> RECORDED DATA:
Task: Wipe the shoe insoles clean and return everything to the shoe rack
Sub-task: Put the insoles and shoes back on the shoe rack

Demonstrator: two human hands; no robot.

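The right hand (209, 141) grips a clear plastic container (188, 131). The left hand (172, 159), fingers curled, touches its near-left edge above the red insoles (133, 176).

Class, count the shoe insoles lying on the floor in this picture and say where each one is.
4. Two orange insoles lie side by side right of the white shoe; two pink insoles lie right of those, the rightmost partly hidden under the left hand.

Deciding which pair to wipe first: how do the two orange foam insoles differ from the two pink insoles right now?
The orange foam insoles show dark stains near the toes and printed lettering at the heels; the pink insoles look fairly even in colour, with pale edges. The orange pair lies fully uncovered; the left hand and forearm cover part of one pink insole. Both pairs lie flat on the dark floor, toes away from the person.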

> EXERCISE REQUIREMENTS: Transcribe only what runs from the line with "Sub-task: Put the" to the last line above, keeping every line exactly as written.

> RESPONSE TO THIS EXERCISE:
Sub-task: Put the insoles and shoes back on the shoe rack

Demonstrator: two human hands; no robot.

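The right hand (209, 141) grips a clear plastic container (188, 131). The left hand (172, 159), fingers curled, touches its near-left edge above the red insoles (133, 176).

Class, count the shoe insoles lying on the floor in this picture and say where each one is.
4. Two orange insoles lie side by side right of the white shoe; two pink insoles lie right of those, the rightmost partly hidden under the left hand.

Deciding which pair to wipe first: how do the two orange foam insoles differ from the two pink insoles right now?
The orange foam insoles show dark stains near the toes and printed lettering at the heels; the pink insoles look fairly even in colour, with pale edges. The orange pair lies fully uncovered; the left hand and forearm cover part of one pink insole. Both pairs lie flat on the dark floor, toes away from the person.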

This output is complete, so the exercise is closed.